Les Romains l'appellent Bassa insula, l'île basse, trois siècles avant que le moine gallois Pol Aurélien y débarque. Il vient évangéliser l'Armorique. Le comte du lieu le prie d'abord de chasser le dragon. Pol s'avance vers la caverne de la bête, lui passe son étole autour du cou, la conduit en laisse jusqu'à la pointe nord-ouest de l'île et lui ordonne de se précipiter dans les flots. À l'endroit dit Toull ar Zarpant, le gouffre, la mer gronde encore par tous les temps d'un bruit qu'aucune explication ordinaire ne satisfait entièrement.
L'étole elle-même est conservée dans l'église du bourg, une soie orientale du VIIIe siècle brodée de deux cavaliers à faucon avec leurs chiens entre les jambes des chevaux. Deux siècles séparent ce tissu de l'arrivée du saint. Peu importe : on la vénère quand même, classée monument historique. Quelqu'un a rapporté ce fragment d'Orient à une date inconnue, pour une raison inconnue. La légende s'est chargée du reste.
Pol fonde son monastère. Les Vikings l'incendient en 878 et s'installent sur l'île pendant quatre ans, base avancée pour leurs raids sur le continent. Le monastère reconstruit est à nouveau abandonné au XVIIe siècle, quand les dunes envahissent l'est de l'île. L'ancien village disparaît sous six mètres de sable. La chapelle romane, bâtie sur les fondations du monastère, s'enterre à moitié dans les dunes. La population se déplace vers le bourg actuel.
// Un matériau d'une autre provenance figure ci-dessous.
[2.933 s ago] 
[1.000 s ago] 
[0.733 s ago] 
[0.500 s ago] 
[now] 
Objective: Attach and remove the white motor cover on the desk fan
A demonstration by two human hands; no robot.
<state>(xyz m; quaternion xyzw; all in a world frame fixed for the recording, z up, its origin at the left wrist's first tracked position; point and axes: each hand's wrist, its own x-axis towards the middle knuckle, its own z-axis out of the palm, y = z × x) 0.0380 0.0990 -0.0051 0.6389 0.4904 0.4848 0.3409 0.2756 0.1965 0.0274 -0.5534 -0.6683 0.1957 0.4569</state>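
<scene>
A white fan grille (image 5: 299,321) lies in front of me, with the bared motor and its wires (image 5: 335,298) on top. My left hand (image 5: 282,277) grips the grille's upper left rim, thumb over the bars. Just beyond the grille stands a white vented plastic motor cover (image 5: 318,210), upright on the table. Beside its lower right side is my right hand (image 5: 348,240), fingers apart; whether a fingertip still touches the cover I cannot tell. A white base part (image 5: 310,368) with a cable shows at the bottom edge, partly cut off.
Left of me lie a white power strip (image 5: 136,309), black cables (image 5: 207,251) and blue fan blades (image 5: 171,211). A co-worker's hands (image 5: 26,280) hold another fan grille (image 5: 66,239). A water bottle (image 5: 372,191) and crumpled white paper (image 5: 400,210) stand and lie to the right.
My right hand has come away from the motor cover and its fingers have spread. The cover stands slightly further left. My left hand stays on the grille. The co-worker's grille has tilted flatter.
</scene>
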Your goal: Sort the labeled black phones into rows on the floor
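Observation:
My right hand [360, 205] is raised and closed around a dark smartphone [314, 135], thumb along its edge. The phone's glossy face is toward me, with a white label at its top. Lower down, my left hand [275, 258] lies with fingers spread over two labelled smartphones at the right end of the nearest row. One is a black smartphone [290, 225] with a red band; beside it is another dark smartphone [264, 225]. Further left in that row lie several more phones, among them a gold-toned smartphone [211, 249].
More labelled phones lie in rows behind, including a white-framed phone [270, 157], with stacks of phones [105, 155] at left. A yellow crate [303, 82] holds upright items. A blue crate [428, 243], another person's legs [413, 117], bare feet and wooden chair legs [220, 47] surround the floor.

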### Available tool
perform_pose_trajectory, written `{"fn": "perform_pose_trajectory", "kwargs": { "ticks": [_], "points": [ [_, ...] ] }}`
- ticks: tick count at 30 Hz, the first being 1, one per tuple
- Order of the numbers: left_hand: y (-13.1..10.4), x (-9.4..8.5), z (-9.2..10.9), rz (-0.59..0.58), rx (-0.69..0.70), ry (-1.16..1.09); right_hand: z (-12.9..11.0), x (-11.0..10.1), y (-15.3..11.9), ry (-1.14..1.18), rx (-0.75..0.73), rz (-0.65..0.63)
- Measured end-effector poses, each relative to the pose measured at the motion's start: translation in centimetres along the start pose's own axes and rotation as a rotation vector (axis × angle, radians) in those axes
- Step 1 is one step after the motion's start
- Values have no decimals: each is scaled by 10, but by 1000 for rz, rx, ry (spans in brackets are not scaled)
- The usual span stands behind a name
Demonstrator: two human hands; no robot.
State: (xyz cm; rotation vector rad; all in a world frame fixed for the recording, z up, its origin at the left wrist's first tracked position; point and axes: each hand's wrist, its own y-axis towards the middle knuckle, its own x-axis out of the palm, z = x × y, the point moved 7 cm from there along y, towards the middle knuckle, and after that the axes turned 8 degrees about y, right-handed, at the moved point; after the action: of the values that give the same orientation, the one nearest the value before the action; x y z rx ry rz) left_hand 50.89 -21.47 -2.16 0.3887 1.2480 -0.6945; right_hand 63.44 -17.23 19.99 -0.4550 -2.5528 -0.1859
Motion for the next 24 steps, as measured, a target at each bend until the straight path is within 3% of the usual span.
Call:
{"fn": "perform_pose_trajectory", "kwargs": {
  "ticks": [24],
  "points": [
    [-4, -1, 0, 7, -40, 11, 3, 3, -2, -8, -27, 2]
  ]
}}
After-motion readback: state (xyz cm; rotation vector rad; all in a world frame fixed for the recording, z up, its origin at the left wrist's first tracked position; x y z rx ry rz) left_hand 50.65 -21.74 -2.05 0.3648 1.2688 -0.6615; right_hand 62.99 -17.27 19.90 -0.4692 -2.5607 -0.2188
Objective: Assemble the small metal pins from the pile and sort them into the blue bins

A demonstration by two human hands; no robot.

En 1897, un assureur parisien nommé Georges Delaselle arrive en vacances et découvre une île sans un seul arbre. Il achète quelques hectares dans l'est de l'île, là même où l'ancien village dort sous le sable. Pour installer son jardin exotique, il fait creuser à la main une large cuvette dans les dunes, plante des haies de cyprès et de pins pour briser le vent et les embruns, puis acclimate des palmiers, des agaves, des bambous, des plantes subtropicales venues de quatre continents. Ses ouvriers exhument en creusant une trentaine de sépultures de quatre mille ans. Delaselle note le fait et continue. Ruiné en 1937, il vend. Le jardin se referme sous la végétation envahissante jusqu'à sa réhabilitation en 1989.
Aujourd'hui le Toull ar Zarpant gronde toujours à la pointe nord, et le jardin Delaselle fleurit à la pointe est, sur les ossements de l'île ancienne. Entre les deux, cinq cents îliens cultivent des pommes de terre primeur dans des parcelles où le goémon remplace l'engrais, comme avant.